Instructions to follow ▸ Wherever the string "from" appears in a line of the listing below, report that line.

··· Data below

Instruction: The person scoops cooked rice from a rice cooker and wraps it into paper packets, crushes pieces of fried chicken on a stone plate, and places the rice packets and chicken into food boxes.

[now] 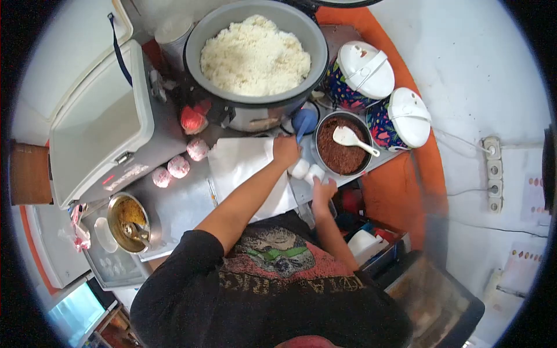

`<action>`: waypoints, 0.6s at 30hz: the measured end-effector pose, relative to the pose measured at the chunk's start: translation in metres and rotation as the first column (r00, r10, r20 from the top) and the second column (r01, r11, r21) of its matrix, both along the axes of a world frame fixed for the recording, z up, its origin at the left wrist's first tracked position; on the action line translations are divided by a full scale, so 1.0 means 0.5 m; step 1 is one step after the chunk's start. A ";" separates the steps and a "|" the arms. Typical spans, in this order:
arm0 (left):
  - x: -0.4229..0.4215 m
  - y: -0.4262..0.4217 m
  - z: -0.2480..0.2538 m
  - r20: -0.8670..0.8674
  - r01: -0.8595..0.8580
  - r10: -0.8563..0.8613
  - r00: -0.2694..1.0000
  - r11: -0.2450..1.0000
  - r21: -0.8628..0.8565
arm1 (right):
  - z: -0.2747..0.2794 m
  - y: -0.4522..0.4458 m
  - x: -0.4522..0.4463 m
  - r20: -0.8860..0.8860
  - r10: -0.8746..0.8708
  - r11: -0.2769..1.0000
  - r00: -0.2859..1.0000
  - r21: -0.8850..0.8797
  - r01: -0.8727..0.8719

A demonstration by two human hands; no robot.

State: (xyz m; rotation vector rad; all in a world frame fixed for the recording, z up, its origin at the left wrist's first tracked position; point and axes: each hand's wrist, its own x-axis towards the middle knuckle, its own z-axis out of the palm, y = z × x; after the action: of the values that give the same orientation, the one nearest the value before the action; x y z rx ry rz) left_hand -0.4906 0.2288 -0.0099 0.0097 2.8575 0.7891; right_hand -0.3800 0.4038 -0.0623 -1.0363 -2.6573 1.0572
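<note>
My left hand (285, 151) is closed around the thin handle of a blue ladle (304, 122), whose round head rests by a small dark-rimmed container below the rice cooker. Fingers of my right hand (324, 190) close on a small white cup-like object (315, 173). Beside it, a similar white object (299, 169) sits just under my left wrist. White paper sheets (241, 168) lie under my left forearm. Right of my hands stands a round metal pot (318, 152) of dark reddish-brown food, with a white rice paddle (351, 139) lying on it.
A large rice cooker (195, 58) full of white rice stands at the back. Two patterned containers (380, 124) with white lids are at right. At left are an open cooler box (145, 98), several pink-and-white wrapped balls (178, 166) and a metal pot (114, 200) of yellowish food.
</note>
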 end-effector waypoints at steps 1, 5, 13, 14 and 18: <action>-0.008 0.013 -0.033 -0.076 -0.058 0.055 0.996 0.998 -0.026 | 0.028 -0.004 0.021 -0.059 0.000 1.000 0.998 -0.012 0.000; -0.007 0.008 -0.016 -0.137 -0.156 0.171 0.976 0.981 0.114 | 0.158 -0.056 0.016 -0.256 0.110 0.974 0.960 -0.163 -0.155; 0.118 -0.045 0.097 -0.240 -0.076 0.233 0.942 0.847 0.526 | 0.277 -0.194 -0.143 -0.395 0.142 0.769 0.908 -0.533 -0.352; 0.131 -0.051 0.121 -0.241 -0.081 0.239 0.941 0.848 0.523 | 0.286 -0.204 -0.150 -0.357 0.171 0.803 0.918 -0.490 -0.340; 0.145 -0.091 0.231 -0.361 0.101 0.088 0.928 0.875 0.473 | 0.297 -0.202 -0.156 -0.523 0.008 0.749 0.852 -0.562 -0.352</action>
State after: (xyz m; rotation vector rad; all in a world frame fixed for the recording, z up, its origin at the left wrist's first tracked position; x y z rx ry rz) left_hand -0.4181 0.1831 0.1057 0.2630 2.8917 1.6446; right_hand -0.4583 0.3027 0.0863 -0.4342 -2.0187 2.0519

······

Exercise output ▸
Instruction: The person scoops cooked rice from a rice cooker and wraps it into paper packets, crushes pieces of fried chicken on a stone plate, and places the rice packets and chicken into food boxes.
`<action>`: waypoints, 0.6s at 30hz: the measured end-effector pose, relative to the pose measured at the chunk's start: translation in metres and rotation as the first column (r00, r10, r20 from the top) and the second column (r01, r11, r21) of its matrix, both along the axes of a world frame fixed for the recording, z up, its origin at the left wrist's first tracked position; on the action line translations are divided by a full scale, so 1.0 means 0.5 m; step 1 is one step after the chunk's start. A ";" separates the steps and a "|" the arms. Typical spans, in this order:

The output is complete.